§ Problem statement: Print the data below exactly, but only the lines from the one containing "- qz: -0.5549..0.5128" down to the one containing "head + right", inclusive.

§ Dataset section:
++++++++++++++++++++

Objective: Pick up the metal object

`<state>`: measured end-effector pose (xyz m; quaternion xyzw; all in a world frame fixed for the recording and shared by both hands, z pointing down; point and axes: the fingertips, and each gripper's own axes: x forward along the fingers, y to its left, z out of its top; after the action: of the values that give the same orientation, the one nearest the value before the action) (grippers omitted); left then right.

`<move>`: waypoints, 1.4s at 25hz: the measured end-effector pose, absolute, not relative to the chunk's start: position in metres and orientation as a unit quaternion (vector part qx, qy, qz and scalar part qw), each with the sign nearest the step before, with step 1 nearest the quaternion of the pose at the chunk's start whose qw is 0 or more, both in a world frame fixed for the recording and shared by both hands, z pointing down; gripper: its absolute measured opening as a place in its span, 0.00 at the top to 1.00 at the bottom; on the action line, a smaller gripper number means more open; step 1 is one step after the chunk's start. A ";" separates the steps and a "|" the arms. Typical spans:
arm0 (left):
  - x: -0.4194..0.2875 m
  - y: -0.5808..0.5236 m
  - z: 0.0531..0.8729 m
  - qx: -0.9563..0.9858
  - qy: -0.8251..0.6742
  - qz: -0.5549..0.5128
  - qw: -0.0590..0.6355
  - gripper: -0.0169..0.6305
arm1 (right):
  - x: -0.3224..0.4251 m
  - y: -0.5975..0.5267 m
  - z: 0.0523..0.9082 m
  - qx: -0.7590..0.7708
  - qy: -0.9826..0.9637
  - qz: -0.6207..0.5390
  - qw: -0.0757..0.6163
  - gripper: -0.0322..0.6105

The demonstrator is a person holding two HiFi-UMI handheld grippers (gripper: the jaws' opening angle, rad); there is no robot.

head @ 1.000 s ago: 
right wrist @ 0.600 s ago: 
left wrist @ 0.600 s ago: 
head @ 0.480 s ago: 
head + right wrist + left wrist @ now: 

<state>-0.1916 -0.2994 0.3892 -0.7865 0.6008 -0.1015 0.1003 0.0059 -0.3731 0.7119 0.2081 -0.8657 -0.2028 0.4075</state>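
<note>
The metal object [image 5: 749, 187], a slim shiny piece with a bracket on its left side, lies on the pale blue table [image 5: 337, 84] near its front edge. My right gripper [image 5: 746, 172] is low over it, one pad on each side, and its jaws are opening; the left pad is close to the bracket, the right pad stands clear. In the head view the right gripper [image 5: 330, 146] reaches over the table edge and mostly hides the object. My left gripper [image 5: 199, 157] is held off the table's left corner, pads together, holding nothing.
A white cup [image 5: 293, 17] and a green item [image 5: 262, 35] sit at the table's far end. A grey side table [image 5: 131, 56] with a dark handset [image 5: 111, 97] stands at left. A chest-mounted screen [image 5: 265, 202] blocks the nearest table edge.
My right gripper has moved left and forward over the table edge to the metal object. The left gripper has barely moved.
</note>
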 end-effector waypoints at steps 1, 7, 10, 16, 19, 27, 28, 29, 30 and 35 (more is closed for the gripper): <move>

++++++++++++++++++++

§ Answer section:
  - qz: -0.5549..0.5128
  - qw: -0.0590..0.6355
  - gripper: -0.0169..0.6305
arm1 (right):
  - x: -0.3224..0.4251 m
  - y: -0.5975..0.5267 m
  - z: 0.0523..0.9082 m
  - qx: -0.7590..0.7708
  - qy: -0.9826..0.9637
  - qz: -0.6207..0.5390
  - qw: -0.0757..0.6163
  - gripper: -0.0322..0.6105

The demonstrator is a person holding two HiFi-UMI handheld grippers (gripper: the jaws' opening angle, rad); there is no robot.

head @ 1.000 s ago: 
right wrist @ 0.600 s ago: 
left wrist @ 0.600 s ago: 
head @ 0.480 s ago: 
head + right wrist + left wrist @ now: 

Nothing else remains for this exercise.